Cameron teaches two classes at Findlay on the brain and learning aimed to help prepare the college’s education majors to manage this diverse group of students.
“The more we know about the brain and cognitive processing, the more we understand how unique each child is,” she says. “In the past, we would just teach to an age group and expect that everyone at that age needed to learn at that particular level. Having insight into how the mind works gives us a better understanding of how we need to diversify the curriculum.”
Nearly everyone who talks about brain-based education talks about the University of California at Berkeley’s Dr. Marion Diamond. Diamond’s work on enriched environments has produced waves of optimism about the ability to positively affect a child’s education. Her book, Magic Trees of the Mind, explains in lay terms the impact of environment on forming a child’s brain.
Diamond’s work with animals showed that those raised in “enriched environments” —receiving lots of handling and touch by care providers and living in cages with plenty of toys and things to do—had denser cortexes than rats raised in empty cages, not handled, and only given food and water. The same, she argues, must be true about children.
Harvard’s Fischer points out that another science-based idea that holds up to scrutiny in the classroom is that children generally learn more effectively when they can act on something and build knowledge on what they’re doing.
“You can look at what kinds of experiences change the anatomy of the brain in studies,” he says. “If the animal is in control of the experience, then there is a much more powerful effect on brain structure than if the animal has no control and the experience just sort of happened to the animal.

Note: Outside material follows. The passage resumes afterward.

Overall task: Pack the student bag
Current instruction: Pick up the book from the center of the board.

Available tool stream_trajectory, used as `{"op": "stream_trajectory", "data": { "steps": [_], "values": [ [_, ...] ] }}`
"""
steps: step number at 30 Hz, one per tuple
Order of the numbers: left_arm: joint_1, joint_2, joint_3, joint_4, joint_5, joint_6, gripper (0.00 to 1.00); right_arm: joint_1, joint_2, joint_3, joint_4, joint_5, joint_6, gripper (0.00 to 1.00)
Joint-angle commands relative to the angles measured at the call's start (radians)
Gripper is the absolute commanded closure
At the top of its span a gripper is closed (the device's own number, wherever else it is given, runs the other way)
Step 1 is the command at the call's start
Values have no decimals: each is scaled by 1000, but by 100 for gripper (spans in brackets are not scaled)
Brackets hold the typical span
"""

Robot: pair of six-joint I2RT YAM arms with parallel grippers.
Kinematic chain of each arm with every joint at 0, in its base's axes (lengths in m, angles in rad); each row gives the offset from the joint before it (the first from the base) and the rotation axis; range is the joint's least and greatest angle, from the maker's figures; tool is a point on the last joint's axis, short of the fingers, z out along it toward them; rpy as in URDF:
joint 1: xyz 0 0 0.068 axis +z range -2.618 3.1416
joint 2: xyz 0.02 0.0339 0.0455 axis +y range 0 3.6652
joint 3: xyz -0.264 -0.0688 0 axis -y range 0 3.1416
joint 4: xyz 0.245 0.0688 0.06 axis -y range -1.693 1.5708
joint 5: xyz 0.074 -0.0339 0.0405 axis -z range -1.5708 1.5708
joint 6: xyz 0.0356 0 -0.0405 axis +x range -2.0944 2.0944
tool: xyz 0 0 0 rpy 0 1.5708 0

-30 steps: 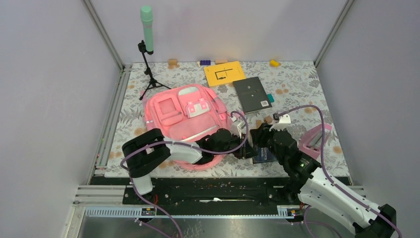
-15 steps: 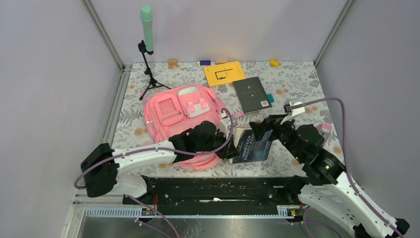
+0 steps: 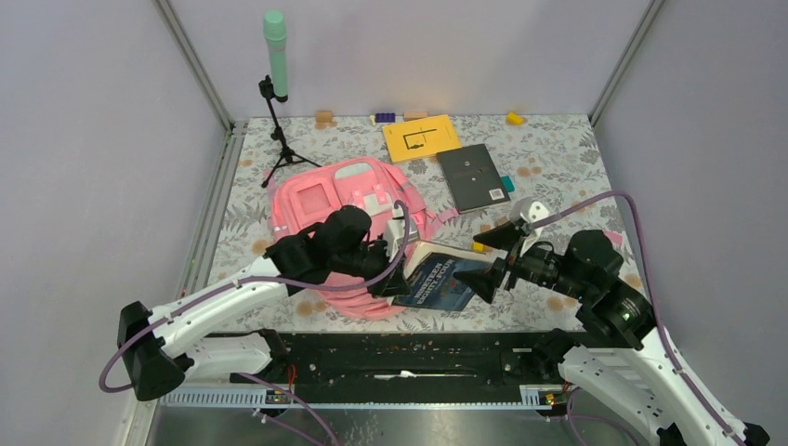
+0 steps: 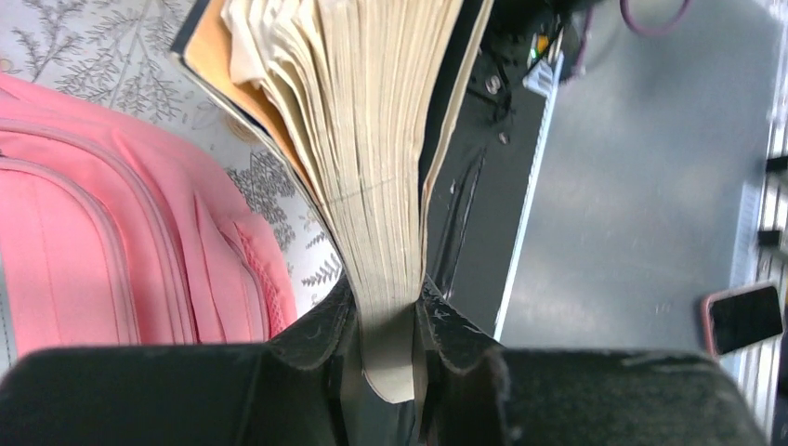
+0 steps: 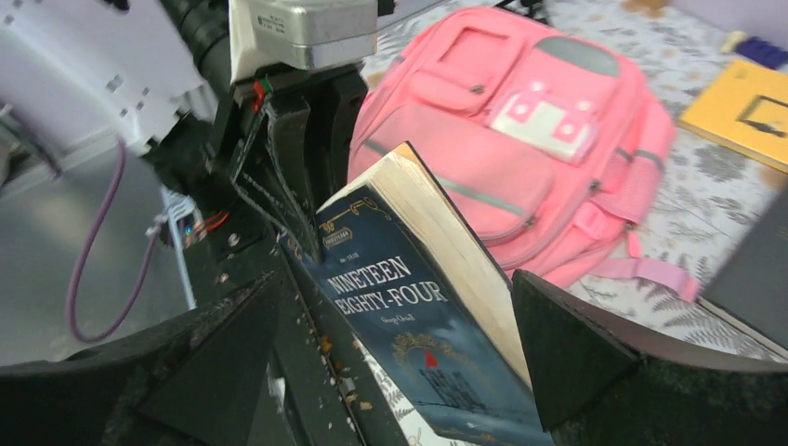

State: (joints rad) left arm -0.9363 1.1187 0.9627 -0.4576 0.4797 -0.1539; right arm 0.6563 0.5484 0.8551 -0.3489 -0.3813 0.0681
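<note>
**Firmly clamped on a paperback (image 3: 441, 283) beside the student bag (image 3: 316, 200)**

Found the left end effector (image 4: 386, 316) clenched on the block of pages of the dark blue "Nineteen Eighty-Four", with the covers splayed to either side. Saw the book tilted up off the floral surface (image 3: 558, 149) near its front edge, between the bag and the right end effector (image 3: 492, 260). Found that one released, its jaws spread wide and flanking the book's free end. Could not tell whether a fingertip touched it.

Noted a yellow notebook (image 3: 421, 137) and a dark grey book (image 3: 475, 177) lying flat beyond the bag, to its right. Noted a tripod (image 3: 283, 149) carrying a mint-green cylinder at the far left, and small blocks (image 3: 323, 118) along the far edge. Saw the left arm crossing the bag's near part and hiding it from above.

Found the bag lying flat, left of centre, front side up. Made out soft pink fabric, front pockets, pale strips, a white patch with pink squares, and a strap trailing toward the book.
</note>
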Motion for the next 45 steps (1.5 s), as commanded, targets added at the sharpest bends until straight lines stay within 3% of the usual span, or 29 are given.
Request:
{"op": "stream_trajectory", "data": {
  "steps": [1, 6, 22, 27, 33, 38, 42, 43, 45],
  "values": [
    [-2, -68, 75, -60, 135, 189, 100, -6, 48, -29, 31, -215, -102, 0],
    [-2, -99, 63, -73, 208, 225, 100, -6, 71, -61, 39, -248, -166, 0],
    [-2, -86, 62, -110, 400, 270, 100, -5, 257, -113, 231, -545, -39, 0],
    [-1, -92, 55, -99, 386, 267, 100, 39, 302, -87, 153, -592, -57, 0],
    [17, -111, 52, -74, 343, 254, 100, 53, 292, -97, 66, -654, -49, 10],
    [30, -133, 39, -47, 341, 242, 100, 53, 237, -148, 66, -630, -21, 29],
    [32, -128, 37, -41, 338, 237, 100, 53, 217, -151, 70, -600, -8, 60],
    [32, -126, 37, -41, 336, 234, 100, 53, 220, -142, 71, -598, -5, 79],
    [32, -123, 37, -41, 326, 232, 100, 52, 229, -130, 73, -581, 2, 99]
  ]
}}
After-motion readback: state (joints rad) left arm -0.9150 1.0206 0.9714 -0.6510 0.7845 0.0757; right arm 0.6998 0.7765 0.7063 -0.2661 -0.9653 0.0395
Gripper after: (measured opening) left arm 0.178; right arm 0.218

So there are connections like that you can draw by funneling things through the behavioral science.”
When asked how educators can learn more about using brain research in the classroom, nearly everyone says the same thing: Read as much as possible; be analytical; be skeptical; take action.
“You have to gravitate toward things that are actually research based,” says Cameron “There’s a lot of hype out there.”
“Where to start?” muses Pat Wolfe. “Not the media. The reporting of brain research is often very simplified there. Over simplified. And almost none of what you’ll find will say anything about teaching.”
“If you’re a teacher and you want to have a brain scientist tell you how to teach in the classroom, probably I would say you’re thinking about it incorrectly,” says Fischer. “I think back to the ’70s when we had some biologists going around telling us that we had to educate boys and girls differently because their brain growth patterns were different. A lot of teachers took it very seriously because it was scientists who were saying it, even though the data on the learning showed nothing to prove it.”